▶ **Task statement**: Return the lines of the data below starting at the one holding "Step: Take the" and ending at the one holding "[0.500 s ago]", word for word, leaving every picture out.

▶ **Available data**:
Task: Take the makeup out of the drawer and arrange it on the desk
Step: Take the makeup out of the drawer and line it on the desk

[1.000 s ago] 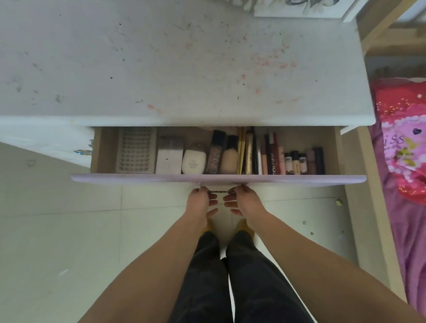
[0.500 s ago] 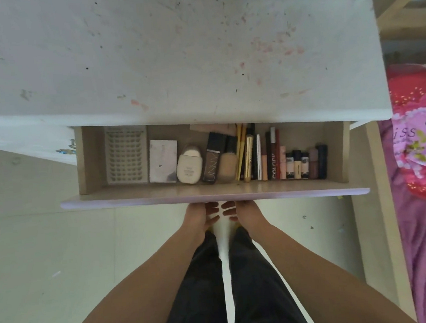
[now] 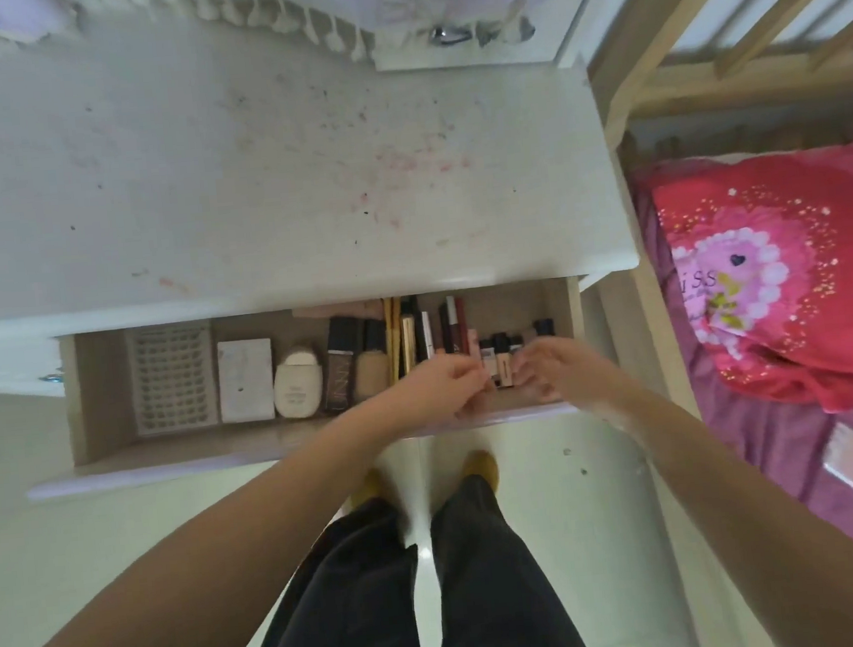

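White and stained with pink and dark specks, the desk top (image 3: pixel 247 184) fills the upper view, with a red pillow (image 3: pixel 782 282) on a purple bed to its right. Beneath the desk edge the drawer (image 3: pixel 101 403) stands pulled out. Inside, left to right, lie a gridded tray (image 3: pixel 171 379), a white box (image 3: pixel 245 380), a cream compact bottle (image 3: pixel 297 386), two foundation bottles (image 3: pixel 353 365), upright pencils and lipsticks (image 3: pixel 430 333), and small concealer tubes (image 3: pixel 501 360). Both hands reach into the right part: the left hand (image 3: pixel 445 383) curls its fingers at the tubes, the right hand (image 3: pixel 554 363) likewise; whether either actually grips one I cannot tell
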Demonstrator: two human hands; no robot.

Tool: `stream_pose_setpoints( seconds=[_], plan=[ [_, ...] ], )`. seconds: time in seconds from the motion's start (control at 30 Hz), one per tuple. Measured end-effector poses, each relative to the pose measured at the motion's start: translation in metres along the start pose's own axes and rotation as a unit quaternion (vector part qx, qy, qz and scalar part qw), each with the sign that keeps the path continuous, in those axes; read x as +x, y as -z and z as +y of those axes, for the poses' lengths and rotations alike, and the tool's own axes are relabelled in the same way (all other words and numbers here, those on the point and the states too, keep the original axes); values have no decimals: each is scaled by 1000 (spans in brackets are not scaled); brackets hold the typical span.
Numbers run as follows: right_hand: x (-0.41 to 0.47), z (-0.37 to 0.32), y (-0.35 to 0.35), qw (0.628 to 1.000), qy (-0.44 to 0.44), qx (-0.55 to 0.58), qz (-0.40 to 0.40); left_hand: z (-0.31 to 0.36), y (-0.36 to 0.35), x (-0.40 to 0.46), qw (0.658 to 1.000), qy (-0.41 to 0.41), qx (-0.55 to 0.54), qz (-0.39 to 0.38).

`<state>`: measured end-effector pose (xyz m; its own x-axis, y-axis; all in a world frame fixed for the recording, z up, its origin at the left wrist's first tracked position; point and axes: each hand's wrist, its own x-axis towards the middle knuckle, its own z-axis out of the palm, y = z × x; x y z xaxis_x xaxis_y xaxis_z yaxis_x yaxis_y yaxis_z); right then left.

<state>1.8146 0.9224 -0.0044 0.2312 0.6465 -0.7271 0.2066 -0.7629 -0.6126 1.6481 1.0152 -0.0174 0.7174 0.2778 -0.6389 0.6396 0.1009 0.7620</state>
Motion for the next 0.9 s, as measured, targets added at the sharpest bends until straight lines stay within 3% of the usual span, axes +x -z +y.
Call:
stream_pose_setpoints(
  seconds=[0.07,0.13,0.27,0.43,0.57,0.73,0.9],
  plan=[
    [25,6,13,987,23,-136,82,11,-7,33,994,-10,53,95],
    [51,14,15,953,28,-283,108,12,-16,63,977,-13,136,161],
    [86,23,8,914,45,-399,51,1,-33,108,933,25,326,151],
    [98,34,9,877,93,-471,-1,-8,-52,121,889,32,423,171],
    [92,40,11,882,134,-452,8,-7,-54,118,890,17,396,225],
    [78,45,18,897,203,-392,-2,-8,-54,103,944,9,221,245],
    [60,33,36,917,251,-310,7,9,-41,77,963,-28,117,243]
  ],
)
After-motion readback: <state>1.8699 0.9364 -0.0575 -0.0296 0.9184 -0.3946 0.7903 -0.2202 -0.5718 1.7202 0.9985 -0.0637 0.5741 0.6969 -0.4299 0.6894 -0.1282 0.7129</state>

▶ **Result of this exercise**:
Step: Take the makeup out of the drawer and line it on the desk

[1.000 s ago] 
[0.500 s ago] 

No further work is required for this exercise.